PROTESTS AGAINST LANDSVIRKJUN’S PLANNED DAMS IN ÞJÓRSÁ RIVER AND THE CONNECTION BETWEEN LANDSVIRKJUN AND ALCOA

REYKJAVÍK  – Today 30 activists from the international campaign Saving Iceland have invaded the Landsvirkjun (national power company) building (Háaleitisbraut 68) to disrupt work. Earlier this morning Saving Iceland activists dammed the house of Landsvirkjun director Friðrik Sophusson and nailed an eviction notice to his door.

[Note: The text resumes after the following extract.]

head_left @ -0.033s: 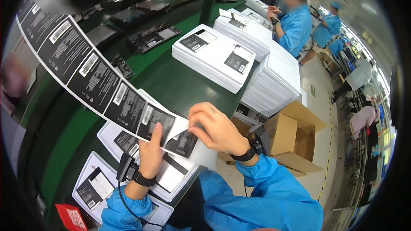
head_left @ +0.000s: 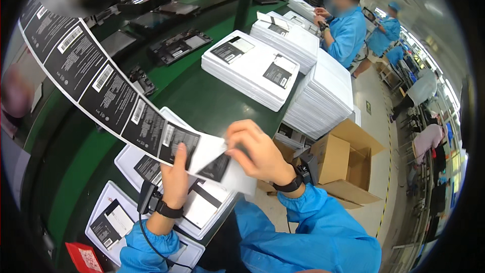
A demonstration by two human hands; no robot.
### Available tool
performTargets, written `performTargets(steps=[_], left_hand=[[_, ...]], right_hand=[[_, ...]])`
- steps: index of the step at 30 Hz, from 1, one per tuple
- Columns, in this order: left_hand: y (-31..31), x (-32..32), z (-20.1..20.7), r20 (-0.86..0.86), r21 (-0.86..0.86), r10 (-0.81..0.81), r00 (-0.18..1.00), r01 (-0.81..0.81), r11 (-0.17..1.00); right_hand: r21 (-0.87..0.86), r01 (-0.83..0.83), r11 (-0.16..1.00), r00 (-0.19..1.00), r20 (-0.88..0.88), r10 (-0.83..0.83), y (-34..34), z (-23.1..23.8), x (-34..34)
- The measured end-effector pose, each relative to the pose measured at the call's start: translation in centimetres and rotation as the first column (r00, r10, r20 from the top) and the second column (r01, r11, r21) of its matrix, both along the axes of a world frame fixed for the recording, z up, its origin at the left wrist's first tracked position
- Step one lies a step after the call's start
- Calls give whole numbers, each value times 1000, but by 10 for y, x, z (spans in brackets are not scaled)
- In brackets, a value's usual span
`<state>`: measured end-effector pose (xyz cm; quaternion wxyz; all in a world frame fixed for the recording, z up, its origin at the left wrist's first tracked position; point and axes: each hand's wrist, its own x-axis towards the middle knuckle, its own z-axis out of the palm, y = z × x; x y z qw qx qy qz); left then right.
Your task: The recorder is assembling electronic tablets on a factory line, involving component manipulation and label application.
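A long strip of black printed labels [head_left: 108, 98] runs from the upper left down to my hands. My left hand [head_left: 174, 184] grips the strip near its lower end, with the thumb on top of a label. My right hand [head_left: 262, 156] pinches the end label [head_left: 214, 168] by its edge, and that label is partly lifted, with a white area beside it. Which white part is backing and which is label underside, I cannot tell. Under the strip lies a white tray [head_left: 203, 227] with flat black-and-white pieces.
Another white tray [head_left: 96, 207] lies at the lower left, near a red card [head_left: 83, 258]. Stacked white trays [head_left: 237, 78] stand ahead, with a taller stack [head_left: 323, 96] beside them. An open cardboard box [head_left: 331, 159] is at my right. Co-workers in blue [head_left: 348, 33] work beyond.
My right hand has shifted slightly right with the pinched label edge. More white shows between the end label and the one under my left thumb.
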<state>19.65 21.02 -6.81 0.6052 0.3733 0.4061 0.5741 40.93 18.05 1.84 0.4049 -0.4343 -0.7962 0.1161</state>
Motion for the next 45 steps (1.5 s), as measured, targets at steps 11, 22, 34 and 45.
performTargets(steps=[11, 22, 34, 45], left_hand=[[-67, -38, 36, 52, 118, -384, 922, 376, 919], [-112, -103, 44, -430, -189, -338, 837, 283, 940], [-132, -120, 21, -732, 83, -272, 625, 477, 875], [-124, -139, 1, -942, 243, 112, 317, 413, 878]], right_hand=[[-262, -433, 863, 388, -918, -84, -66, -14, -39], [-490, -208, 847, 955, -287, 68, -66, -24, -43], [-752, -225, 619, 956, -46, 291, -67, -32, -84], [-868, -10, 496, 985, -93, -144, -48, -75, -63]])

“We oppose Landsvirkjun’s intentions to build the four Þjórsá and Tungnaá dams for Rio Tinto at Straumsvik (1,2), despite the referendum. They are also negotiating to dam Skjálfandafljót and Jökuslá á Fjöllum for ALCOA’s planned Bakki smelter (3,4). This is on top of the mess they are making of Þeistareykir (5) and the deep drilling into Mount Krafla, right next to the tourist attraction. LV are doing this for a company that is a self-admitted arms dealer (6) and has been in the news again and again for it’s gross abuse of human rights. (7) This company should not be welcomed by Landsvirkjun,” says Jaap Krater from Saving Iceland.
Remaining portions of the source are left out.